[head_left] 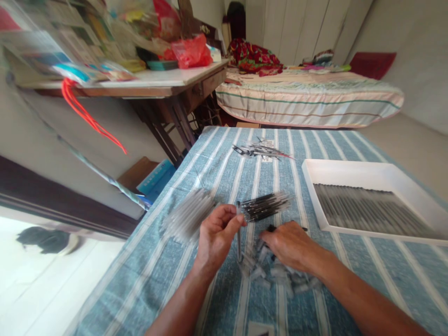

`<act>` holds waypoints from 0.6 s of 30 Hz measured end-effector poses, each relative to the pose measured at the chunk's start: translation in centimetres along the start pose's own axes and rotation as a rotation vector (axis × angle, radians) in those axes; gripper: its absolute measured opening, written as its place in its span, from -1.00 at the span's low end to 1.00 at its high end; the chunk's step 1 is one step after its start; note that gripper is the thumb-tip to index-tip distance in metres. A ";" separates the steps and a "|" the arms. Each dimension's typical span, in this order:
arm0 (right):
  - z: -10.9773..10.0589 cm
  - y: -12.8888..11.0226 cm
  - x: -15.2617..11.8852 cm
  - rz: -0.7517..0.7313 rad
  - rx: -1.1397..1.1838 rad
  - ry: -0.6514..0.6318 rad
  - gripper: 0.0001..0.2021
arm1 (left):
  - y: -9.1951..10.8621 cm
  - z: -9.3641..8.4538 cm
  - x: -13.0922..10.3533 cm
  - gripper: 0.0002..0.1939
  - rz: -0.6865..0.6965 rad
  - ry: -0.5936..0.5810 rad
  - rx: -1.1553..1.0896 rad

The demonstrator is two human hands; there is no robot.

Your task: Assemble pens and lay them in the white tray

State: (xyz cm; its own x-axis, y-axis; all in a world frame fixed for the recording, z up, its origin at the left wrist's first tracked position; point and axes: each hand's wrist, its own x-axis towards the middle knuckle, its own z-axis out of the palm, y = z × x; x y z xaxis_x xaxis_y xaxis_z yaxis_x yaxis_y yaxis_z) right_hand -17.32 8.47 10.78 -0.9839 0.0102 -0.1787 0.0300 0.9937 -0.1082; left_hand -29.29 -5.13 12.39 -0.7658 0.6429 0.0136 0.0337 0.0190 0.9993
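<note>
My left hand [217, 233] pinches a slim pen [239, 246] with a see-through barrel, held upright over the cloth. My right hand [290, 245] is at the back edge of a loose pile of greyish translucent pen caps [280, 276]. Its fingers are closed, and a small dark piece shows at their tips, too blurred to name. Just beyond my hands lies a bundle of black pen refills [268, 206]. To the left, a heap of clear pen barrels [189, 215] rests on the table, partly behind my left hand.
A white open box [350, 169] on the right holds rows of pens [364, 210]. Thin dark and red pieces [261, 150] lie at the back of the striped cloth [224, 154]. A cluttered desk [175, 81] stands at the left, a bed [308, 100] behind.
</note>
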 end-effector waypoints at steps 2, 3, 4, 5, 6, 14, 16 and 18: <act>0.1 0.0 0.0 0.002 -0.012 0.000 -0.79 | -0.1 0.1 0.0 -0.83 -0.011 0.016 -0.081; 0.1 0.0 0.0 0.005 -0.013 0.004 -0.80 | -0.1 0.1 0.0 -0.82 -0.013 0.029 -0.113; 0.1 0.1 0.0 0.010 -0.014 0.007 -0.80 | -0.2 0.0 0.1 -0.80 -0.017 0.044 -0.140; 0.1 0.1 0.0 0.017 -0.013 0.007 -0.81 | -0.3 0.0 0.2 -0.79 -0.024 0.061 -0.160; 0.2 0.2 0.0 0.023 -0.011 0.004 -0.81 | -0.3 -0.1 0.3 -0.78 -0.030 0.077 -0.173; 0.8 0.1 0.4 0.031 0.025 0.048 -0.82 | -0.5 -0.4 0.7 -0.80 -0.017 0.118 -0.211; 0.9 0.3 0.4 0.046 0.088 0.089 -0.82 | -0.5 -0.4 0.7 -0.79 -0.037 0.119 -0.241; 1.0 0.5 0.4 0.074 0.227 0.154 -0.83 | -0.4 -0.5 0.7 -0.78 -0.059 0.127 -0.288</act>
State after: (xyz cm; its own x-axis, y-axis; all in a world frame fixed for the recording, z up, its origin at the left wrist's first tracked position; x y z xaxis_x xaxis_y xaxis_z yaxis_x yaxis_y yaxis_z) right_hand -17.53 8.85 9.68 -0.9923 0.1158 -0.0449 0.1241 0.9394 -0.3194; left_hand -30.20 -5.04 12.03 -0.8356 0.5463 -0.0586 -0.1826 -0.1756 0.9674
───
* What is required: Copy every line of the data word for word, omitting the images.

* Task response:
[head_left] 

`<act>` holds waypoints from 0.6 s of 30 Hz measured end-effector poses, each relative to the pose measured at the chunk's start: translation in centimetres along the start pose's own axes and rotation as a rotation vector (axis × angle, radians) in those axes; gripper: its absolute measured opening, written as its place in its span, from -1.00 at the span's low end to 1.00 at its high end; the chunk's step 1 is one step after its start; note that gripper is the thumb-tip to index-tip distance in metres. A ";" separates the steps and a "|" the arms. Each dimension's typical span, in this order:
arm0 (right):
  - z: -10.9773..10.0589 cm
  - y: -12.8888..11.0226 cm
  - x: -15.2617..11.8852 cm
  - rz: -0.7517..0.7313 rad
  - rx: -1.1397..1.1838 rad
  - ry: -0.6514..0.6318 rad
  - gripper: 0.0001..0.2021
arm1 (left):
  - y: -9.1951..10.8621 cm
  - z: -9.3641..8.4538 cm
  - x: -13.0922..10.3533 cm
  - gripper: 0.0002..0.1939
  - rz: -0.6865..0.6965 rad
  - ry: -0.5936..0.5810 rad
  - rx: -1.1553..1.0896 rad

The demonstrator is two human hands; there is no robot.

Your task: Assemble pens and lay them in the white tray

State: (xyz cm; its own x-axis, y-axis; all in a world frame fixed for the recording, z up, its origin at the left wrist's first tracked position; point and axes: each hand's wrist, its own x-axis towards the middle knuckle, its own z-axis out of the palm, y = z × x; x y z xaxis_x xaxis_y xaxis_z yaxis_x yaxis_y yaxis_z) right_hand -17.32 8.47 10.78 -0.9839 0.0102 -0.1787 0.0300 0.9937 -0.1082; left_hand -29.29 -5.13 12.39 -0.7658 0.6429 0.0136 0.0337 0.0190 0.9993
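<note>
My left hand [217, 233] pinches a slim pen [239, 246] with a see-through barrel, held upright over the cloth. My right hand [290, 245] is at the back edge of a loose pile of greyish translucent pen caps [280, 276]. Its fingers are closed, and a small dark piece shows at their tips, too blurred to name. Just beyond my hands lies a bundle of black pen refills [268, 206]. To the left, a heap of clear pen barrels [189, 215] rests on the table, partly behind my left hand.
A white open box [350, 169] on the right holds rows of pens [364, 210]. Thin dark and red pieces [261, 150] lie at the back of the striped cloth [224, 154]. A cluttered desk [175, 81] stands at the left, a bed [308, 100] behind.
</note>
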 end-effector waypoints at steps 2, 3, 4, 5, 6, 14, 16 and 18: <act>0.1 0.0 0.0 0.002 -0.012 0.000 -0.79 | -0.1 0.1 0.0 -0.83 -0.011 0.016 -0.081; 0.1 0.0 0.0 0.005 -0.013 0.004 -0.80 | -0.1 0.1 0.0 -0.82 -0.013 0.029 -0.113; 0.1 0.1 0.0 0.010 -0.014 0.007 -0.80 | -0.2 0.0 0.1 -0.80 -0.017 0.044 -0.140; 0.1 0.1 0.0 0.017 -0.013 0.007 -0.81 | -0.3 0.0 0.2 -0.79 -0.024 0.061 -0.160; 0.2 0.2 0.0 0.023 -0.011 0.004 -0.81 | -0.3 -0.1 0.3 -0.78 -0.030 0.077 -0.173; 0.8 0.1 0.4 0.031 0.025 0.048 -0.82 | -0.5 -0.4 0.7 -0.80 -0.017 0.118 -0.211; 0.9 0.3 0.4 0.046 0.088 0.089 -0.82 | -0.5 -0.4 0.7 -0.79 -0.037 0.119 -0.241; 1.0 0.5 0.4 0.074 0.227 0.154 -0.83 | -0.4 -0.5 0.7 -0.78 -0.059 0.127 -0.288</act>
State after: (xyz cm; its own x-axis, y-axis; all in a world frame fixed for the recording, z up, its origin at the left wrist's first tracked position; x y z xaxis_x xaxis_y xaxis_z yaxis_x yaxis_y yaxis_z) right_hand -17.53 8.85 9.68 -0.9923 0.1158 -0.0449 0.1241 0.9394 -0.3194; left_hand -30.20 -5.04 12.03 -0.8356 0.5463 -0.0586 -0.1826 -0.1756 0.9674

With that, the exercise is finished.